Pereira, who still suffers from neck and back pain that limits her activities, sued the Azevedo Corporation, owned by the Wilbur and Cecelia Azevedo Family Trust.

“Elvina faces a future filled with pain,” Efron said. “She is limited in the kind of work she can do. She cannot participate in most of the recreational activity that she enjoyed before Holly the cow went rogue. She needs lifelong medical care.”

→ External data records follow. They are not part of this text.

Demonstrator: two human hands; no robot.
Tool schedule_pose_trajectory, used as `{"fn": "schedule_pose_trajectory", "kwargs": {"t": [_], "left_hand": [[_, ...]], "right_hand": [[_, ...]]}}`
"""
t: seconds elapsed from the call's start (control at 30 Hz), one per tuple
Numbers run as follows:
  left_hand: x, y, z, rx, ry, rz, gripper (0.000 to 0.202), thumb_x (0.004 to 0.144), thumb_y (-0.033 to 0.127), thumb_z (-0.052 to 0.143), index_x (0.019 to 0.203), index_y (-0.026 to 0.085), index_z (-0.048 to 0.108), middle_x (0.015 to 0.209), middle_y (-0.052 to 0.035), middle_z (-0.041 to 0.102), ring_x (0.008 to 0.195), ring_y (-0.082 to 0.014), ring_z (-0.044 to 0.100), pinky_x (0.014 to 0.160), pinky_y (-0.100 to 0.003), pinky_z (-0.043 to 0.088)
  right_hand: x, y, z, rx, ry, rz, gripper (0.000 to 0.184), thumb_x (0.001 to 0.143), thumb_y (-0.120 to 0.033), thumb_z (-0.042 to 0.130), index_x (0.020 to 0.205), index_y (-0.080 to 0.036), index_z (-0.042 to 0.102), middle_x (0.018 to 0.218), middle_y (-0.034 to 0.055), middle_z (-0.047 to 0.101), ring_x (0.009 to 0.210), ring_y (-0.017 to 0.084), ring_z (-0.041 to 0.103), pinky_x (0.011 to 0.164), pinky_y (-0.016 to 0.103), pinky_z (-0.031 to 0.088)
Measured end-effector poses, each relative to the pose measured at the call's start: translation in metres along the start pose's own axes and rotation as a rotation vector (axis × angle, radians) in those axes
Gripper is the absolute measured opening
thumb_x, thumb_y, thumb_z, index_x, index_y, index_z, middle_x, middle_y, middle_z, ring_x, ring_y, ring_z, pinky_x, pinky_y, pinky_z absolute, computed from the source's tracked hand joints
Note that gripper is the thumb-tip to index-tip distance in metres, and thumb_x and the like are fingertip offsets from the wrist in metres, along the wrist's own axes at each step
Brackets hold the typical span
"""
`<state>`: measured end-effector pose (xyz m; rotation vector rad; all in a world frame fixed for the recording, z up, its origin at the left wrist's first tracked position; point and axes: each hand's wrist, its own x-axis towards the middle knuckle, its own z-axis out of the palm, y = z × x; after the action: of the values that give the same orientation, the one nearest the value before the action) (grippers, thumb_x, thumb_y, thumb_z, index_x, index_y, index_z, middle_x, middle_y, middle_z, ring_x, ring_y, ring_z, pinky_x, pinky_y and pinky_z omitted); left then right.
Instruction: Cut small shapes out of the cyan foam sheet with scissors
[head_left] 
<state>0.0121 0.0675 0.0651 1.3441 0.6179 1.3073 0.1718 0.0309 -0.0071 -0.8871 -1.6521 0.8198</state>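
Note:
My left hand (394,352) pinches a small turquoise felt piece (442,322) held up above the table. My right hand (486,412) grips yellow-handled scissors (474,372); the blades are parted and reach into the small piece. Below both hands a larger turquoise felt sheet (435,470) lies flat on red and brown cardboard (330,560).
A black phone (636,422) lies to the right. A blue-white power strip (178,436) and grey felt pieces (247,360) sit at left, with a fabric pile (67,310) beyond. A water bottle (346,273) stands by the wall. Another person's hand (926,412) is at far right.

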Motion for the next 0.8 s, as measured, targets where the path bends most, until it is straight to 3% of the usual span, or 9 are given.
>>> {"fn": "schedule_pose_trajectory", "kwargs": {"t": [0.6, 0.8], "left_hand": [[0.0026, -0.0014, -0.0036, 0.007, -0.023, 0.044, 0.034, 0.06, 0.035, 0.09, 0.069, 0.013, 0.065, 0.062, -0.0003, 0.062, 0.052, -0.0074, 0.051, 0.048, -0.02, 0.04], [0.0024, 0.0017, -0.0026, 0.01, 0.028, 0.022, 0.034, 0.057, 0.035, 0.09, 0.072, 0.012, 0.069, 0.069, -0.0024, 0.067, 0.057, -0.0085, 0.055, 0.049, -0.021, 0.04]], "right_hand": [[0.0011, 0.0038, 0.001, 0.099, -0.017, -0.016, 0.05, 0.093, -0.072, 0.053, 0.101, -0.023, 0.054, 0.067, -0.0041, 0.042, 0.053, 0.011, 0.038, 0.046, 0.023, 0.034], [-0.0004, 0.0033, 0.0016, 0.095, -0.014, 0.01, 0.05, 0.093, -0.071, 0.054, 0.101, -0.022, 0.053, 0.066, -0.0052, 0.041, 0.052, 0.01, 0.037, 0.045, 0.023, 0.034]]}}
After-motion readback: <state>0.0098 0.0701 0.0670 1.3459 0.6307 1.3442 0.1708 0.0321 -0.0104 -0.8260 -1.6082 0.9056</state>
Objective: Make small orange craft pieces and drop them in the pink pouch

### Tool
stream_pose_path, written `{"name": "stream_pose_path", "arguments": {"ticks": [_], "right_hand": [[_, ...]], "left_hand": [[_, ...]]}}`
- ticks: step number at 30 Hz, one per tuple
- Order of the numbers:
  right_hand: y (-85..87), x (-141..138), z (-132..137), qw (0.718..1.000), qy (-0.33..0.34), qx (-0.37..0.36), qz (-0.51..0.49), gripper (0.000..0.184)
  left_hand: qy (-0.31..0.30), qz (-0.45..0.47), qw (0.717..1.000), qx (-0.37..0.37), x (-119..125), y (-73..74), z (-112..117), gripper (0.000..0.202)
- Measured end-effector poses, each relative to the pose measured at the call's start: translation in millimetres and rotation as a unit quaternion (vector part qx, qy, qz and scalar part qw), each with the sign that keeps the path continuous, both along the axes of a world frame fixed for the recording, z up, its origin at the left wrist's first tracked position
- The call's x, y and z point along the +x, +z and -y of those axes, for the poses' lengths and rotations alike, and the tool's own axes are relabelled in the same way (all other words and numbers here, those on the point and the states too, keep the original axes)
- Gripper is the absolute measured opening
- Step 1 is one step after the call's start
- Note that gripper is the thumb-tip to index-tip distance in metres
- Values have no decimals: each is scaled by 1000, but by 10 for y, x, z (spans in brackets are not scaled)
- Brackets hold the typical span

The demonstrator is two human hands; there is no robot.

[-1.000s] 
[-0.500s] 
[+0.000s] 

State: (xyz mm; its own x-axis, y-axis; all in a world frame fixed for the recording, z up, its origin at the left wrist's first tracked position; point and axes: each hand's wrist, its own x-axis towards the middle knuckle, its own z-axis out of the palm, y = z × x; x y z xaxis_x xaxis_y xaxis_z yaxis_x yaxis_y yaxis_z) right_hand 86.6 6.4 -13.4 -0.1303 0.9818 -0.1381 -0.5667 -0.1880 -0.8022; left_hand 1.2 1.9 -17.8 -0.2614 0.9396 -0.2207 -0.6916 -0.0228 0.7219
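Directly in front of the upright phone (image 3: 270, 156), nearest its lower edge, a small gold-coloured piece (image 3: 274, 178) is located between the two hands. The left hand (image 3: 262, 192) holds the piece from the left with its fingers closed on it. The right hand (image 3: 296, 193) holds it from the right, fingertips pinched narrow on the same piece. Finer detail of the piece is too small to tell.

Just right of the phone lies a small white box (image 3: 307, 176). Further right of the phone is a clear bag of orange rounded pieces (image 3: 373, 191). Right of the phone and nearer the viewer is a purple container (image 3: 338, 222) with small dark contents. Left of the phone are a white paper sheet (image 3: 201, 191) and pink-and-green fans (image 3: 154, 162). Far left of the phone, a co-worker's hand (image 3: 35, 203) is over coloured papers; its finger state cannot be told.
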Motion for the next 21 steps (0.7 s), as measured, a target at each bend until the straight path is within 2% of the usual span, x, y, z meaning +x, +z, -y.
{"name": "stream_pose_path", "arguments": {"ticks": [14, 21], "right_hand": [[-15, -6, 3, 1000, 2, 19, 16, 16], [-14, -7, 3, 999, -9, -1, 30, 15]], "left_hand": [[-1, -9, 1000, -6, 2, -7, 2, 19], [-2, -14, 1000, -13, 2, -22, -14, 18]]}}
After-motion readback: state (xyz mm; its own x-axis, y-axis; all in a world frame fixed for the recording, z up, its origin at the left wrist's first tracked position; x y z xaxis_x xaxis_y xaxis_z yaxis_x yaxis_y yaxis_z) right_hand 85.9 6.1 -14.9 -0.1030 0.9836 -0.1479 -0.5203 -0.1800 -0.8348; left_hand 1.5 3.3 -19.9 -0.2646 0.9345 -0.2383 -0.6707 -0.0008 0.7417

Last week, after two days of deliberation, the jury awarded Pereira $114,600 for past medical bills, $1.3 million for future medical expenses, $250,000 for past pain and suffering, and $750,000 for future pain and suffering for a total of $2,452,825.

Azevedo Feed has not responded to requests for comment.

In addition to compensating Pereira, Efron said the verdict also is notice to farmers, ranchers and feed store operators to put safety measures in place to prevent another tragedy.

“Customers at feed stores and ranches should not be exposed to large animals who, no matter how gentle they seem to be, can become unpredictably aggressive, violent and dangerous,” Efron said. “Feed store owners must take responsibility for the harm their animals cause.”

Pereira was represented by Efron, of Portola Valley, and Walter H. “Skip” Walker of the Walker, Hamilton, Koenig and Burbidge firm in San Francisco.